For his part, Lloyd cites Twitter CEO Jack Dorsey as an example of a health nut whose meditation and other health-conscious practices are a replacement for smoking. Once, such a person supposedly “would have smoked 40 or 50 or 60 cigarettes a day instead.” He “would have ended up dying earlier,” Lloyd admits, “but the effects of nicotine — regular hits of dopamine, raised alertness, speedy reaction times and powerful anti-anxiety and antidepressant qualities — would have given him everything he gets from meditation and more.”
Similarly, Walther’s main sentiment when the health-conscious Paul Ryan replaced the cigarette enthusiast John Boehner as speaker of the House was contempt for Ryan’s healthy lifestyle. Writing for the Washington Free Beacon, Walther alleged: “This is a guy who is obsessed with health and exercise, the kind of man who can tell you exactly how many calories he ate last week. He probably owns a $200-plus bicycle helmet.” Walther’s reaction to a description of Ryan’s exercise routine was simply “Ugh.” Smokers cannot honestly claim that their habit is healthy, or that being healthy is only for the wealthy. That they instead devalue health shows their argument’s weakness.
The Lady of the House’s younger brother likes to make quips about how silly it would feel to die healthy. He’s young, though, so I can imagine it still seems witty to him. The aforementioned Will Lloyd, though; I’m not sure what his excuse is. In his response to Butler and Dent, he makes a virtue of spiritual depth out of the necessity of laziness — apparently only those who slowly poison themselves truly appreciate the evanescence of life, you see — before offering up the same juvenile retort to those who exercise: “Do they think it’s possible to be healthy forever?” If he’s going to construct men of straw in the workplace, I hope he’s at least careful not to drop one of his smoldering cigarette butts nearby.

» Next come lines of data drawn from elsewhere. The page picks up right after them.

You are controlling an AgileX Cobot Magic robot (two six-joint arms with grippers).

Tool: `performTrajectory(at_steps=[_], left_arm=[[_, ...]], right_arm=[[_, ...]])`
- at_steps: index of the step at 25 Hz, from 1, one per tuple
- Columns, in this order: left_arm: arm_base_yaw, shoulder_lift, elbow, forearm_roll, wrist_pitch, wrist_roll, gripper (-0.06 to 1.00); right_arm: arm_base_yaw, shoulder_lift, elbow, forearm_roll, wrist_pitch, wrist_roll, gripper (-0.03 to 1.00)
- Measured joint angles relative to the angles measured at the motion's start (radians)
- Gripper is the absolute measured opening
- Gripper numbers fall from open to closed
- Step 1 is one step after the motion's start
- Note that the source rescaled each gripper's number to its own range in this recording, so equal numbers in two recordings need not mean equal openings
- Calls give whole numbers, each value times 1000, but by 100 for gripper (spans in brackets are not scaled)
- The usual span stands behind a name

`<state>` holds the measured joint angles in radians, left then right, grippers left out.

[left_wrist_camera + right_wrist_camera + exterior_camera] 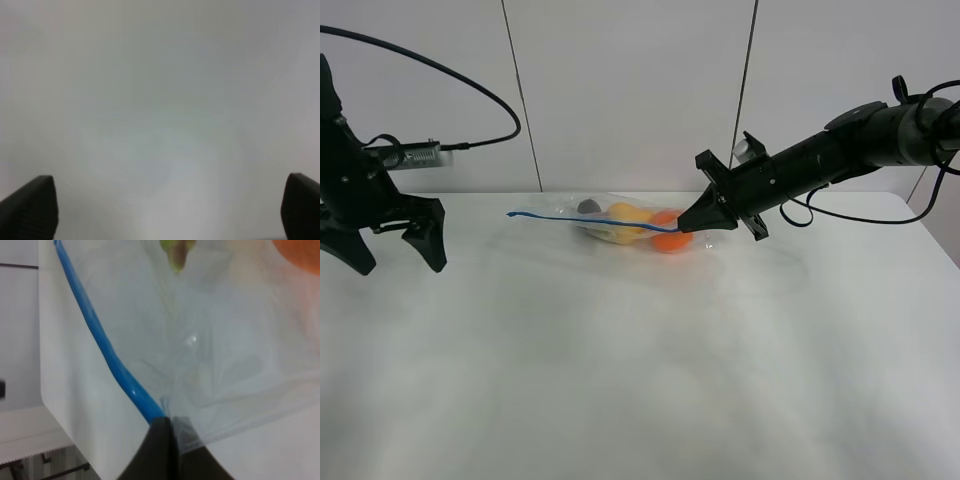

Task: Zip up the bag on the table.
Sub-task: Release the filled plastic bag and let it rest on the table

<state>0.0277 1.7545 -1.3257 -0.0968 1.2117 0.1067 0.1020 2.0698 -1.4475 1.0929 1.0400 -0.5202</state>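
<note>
Clear crinkly bag, blue zipper strip pinched by right tool.

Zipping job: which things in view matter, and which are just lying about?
In play: bag, its blue zipper strip, right end effector shut on the strip, table underneath.
Just there: left end effector, open, off to the side; orange, pear, eggplant inside the bag; wall behind.

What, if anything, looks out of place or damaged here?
Nothing looks spilled or torn. The bag lies crumpled at the far side of the table, fruit inside, with the right tool shut on one end of its blue zipper strip. One oddity: the left tool hangs open far off, over bare table.
</note>
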Motion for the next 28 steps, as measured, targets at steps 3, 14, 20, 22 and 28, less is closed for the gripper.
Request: performTrajectory(at_steps=[3, 14, 20, 22, 28], left_arm=[[-1, -89, 128, 5, 1, 0, 100], [-1, -602, 585, 24, -6, -13, 100], [-1, -944, 807, 24, -132, -13, 100], [-1, -1051, 826, 25, -132, -14, 100], [-1, -1278, 827, 28, -145, -17, 100]], right_arm=[[0, 0, 0, 0, 0, 0, 0], [0, 0, 0, 0, 11, 0, 0], [0, 0, 0, 0, 11, 0, 0], [0, 0, 0, 0, 11, 0, 0], [0, 0, 0, 0, 11, 1, 0]])
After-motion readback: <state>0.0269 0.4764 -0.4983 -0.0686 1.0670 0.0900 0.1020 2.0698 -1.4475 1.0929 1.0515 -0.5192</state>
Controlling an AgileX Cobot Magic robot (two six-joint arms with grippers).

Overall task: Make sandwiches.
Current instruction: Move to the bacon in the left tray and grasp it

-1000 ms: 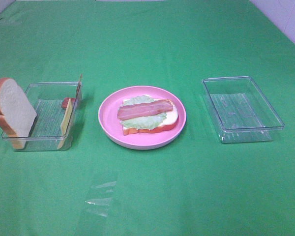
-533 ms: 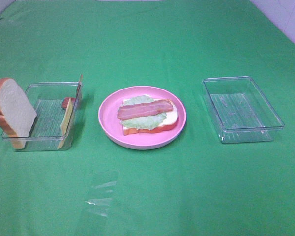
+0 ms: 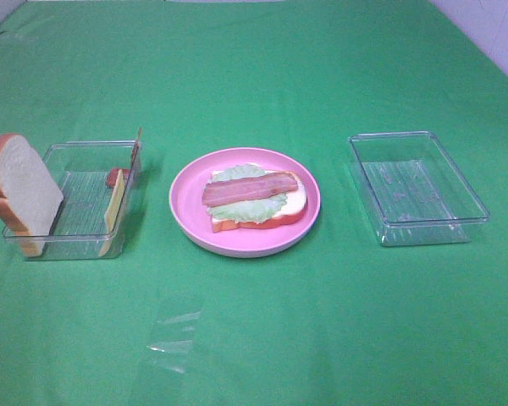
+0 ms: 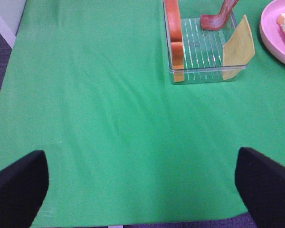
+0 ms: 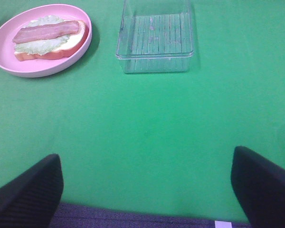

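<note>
No change across last second, arms idle.
- Half-built sandwich (image 3: pixel 254 201) (white bread, pale lettuce, bacon strip) lay on round pink plate (image 3: pixel 186 216), frame centre.
- Yellow cheese square (image 3: pixel 113 203) and second white bread slice (image 3: pixel 24 184) waited at clear plastic tray (image 3: pixel 93 144), frame left.
- Left gripper (image 4: pixel 141 156) and right gripper (image 5: pixel 146 156) both gaped wide, holding nothing.
- Judged: cheese next.

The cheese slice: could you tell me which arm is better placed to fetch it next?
Probably left: the cheese slice leans in the left-side tray, ahead of the left jaws; the right wrist view misses it.
</note>
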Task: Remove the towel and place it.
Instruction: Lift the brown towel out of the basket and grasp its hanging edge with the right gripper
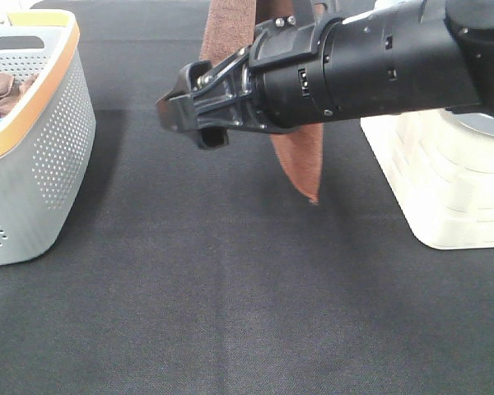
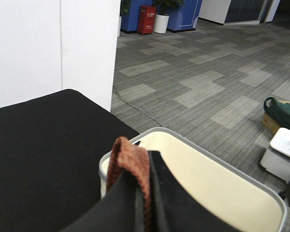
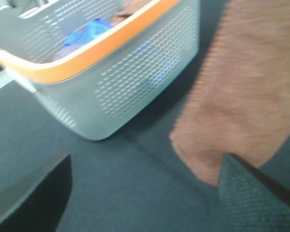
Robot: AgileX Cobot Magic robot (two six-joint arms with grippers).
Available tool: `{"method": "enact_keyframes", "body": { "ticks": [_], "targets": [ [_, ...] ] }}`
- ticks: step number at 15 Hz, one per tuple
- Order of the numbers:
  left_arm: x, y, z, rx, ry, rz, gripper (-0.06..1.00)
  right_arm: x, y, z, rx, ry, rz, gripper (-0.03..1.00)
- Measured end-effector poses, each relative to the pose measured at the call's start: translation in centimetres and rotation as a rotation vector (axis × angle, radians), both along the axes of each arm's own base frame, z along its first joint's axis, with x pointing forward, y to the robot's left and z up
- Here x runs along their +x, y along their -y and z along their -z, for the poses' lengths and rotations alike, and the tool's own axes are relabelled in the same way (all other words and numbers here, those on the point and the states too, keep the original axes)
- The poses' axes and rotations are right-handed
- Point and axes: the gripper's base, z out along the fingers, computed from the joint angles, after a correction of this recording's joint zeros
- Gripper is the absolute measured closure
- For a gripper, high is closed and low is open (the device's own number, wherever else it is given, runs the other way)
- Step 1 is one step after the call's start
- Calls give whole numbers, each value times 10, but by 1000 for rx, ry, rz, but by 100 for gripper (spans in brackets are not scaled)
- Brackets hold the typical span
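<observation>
The left claw [image 2: 144, 176] is pinching the hanging reddish-brown microfibre towel [image 1: 300, 160] tightly; the right claw [image 1: 189, 117] is gaping wide, holding nothing.

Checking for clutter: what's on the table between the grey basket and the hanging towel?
Only bare black tablecloth lies between the grey basket and the towel; the right wrist view shows it.

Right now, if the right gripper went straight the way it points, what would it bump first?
Probably the grey basket: the open right gripper points left toward it, over bare black table. The hanging towel is beside it, not ahead. Depth is hard to judge.
</observation>
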Motion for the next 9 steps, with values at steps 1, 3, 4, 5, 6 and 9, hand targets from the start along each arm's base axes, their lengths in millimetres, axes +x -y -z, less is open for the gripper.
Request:
{"method": "enact_keyframes", "body": {
  "ticks": [1,3,4,5,6,9],
  "targets": [
    [0,0,-1,0,9,-5,94,-1,-1,0,0,-11,-13,19],
    [-1,1,-1,-5,15,-3,94,0,-1,-1,3,-4,-4,19],
    [-2,3,-1,-5,15,4,94,2,0,-2,6,14,16,19],
    [-6,8,-1,-2,17,16,94,6,2,-4,18,41,62,19],
    [-9,11,-1,5,23,24,94,8,3,-5,35,43,97,19],
    [-12,15,0,22,20,39,94,12,5,-8,59,63,156,19]
  ]
}}
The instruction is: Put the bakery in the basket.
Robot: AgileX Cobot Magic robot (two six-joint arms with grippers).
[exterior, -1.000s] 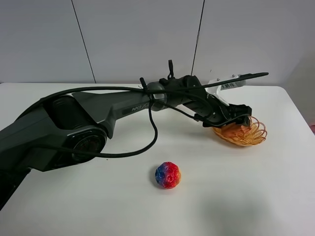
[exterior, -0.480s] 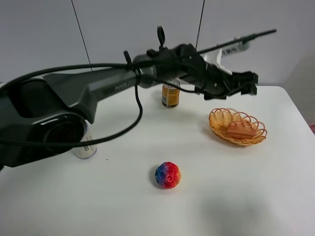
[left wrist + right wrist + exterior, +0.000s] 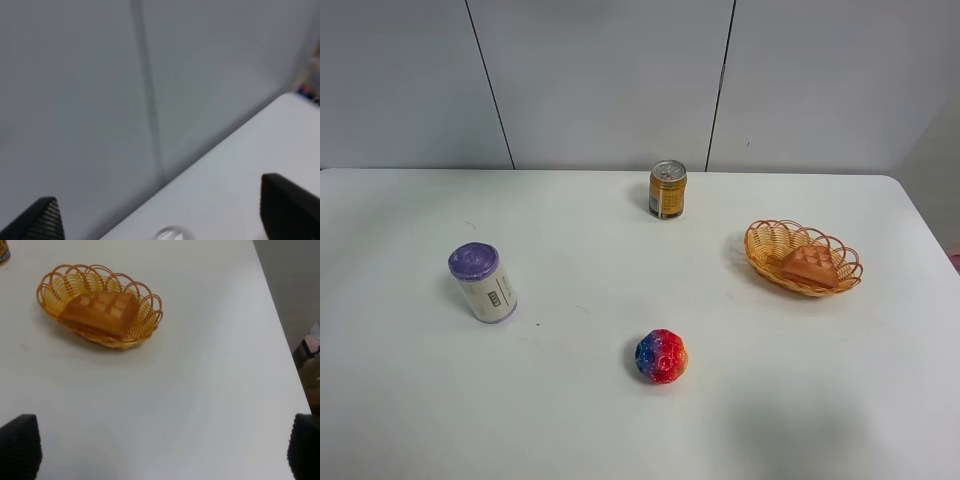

I enjoy the ritualistic discipline of rising early to exercise. I appreciate the patience necessary to improve my physique. I respect the sobering awareness of how much work it takes to be fit, and how easily fitness can fade once laziness and rationalization creep in. I love being able to work with a nutritionist and learn new things rather than pass off stupid dietary habits as the cumulative wisdom of the ages. And on a more practical level, I savor the moment at the end of a long, busy day when I can say with pleasant surprise, “Hey, my back isn’t killing me,” or “Hey, I don’t feel completely exhausted; in fact, I feel pretty good.” I’ve been unhealthy, both by choice and by cruel fate. There’s no ambiguity at all: life is better when you’re healthy. Of course we all have to die of something. Of course some fitness enthusiasts are tedious egomaniacs. But as people like Lloyd and Walther prove each time they peck at their keyboards, shallow, boorish people can be found everywhere, pursuing every type of pastime. And body odor isn’t anywhere near as foul-smelling as tobacco smoke.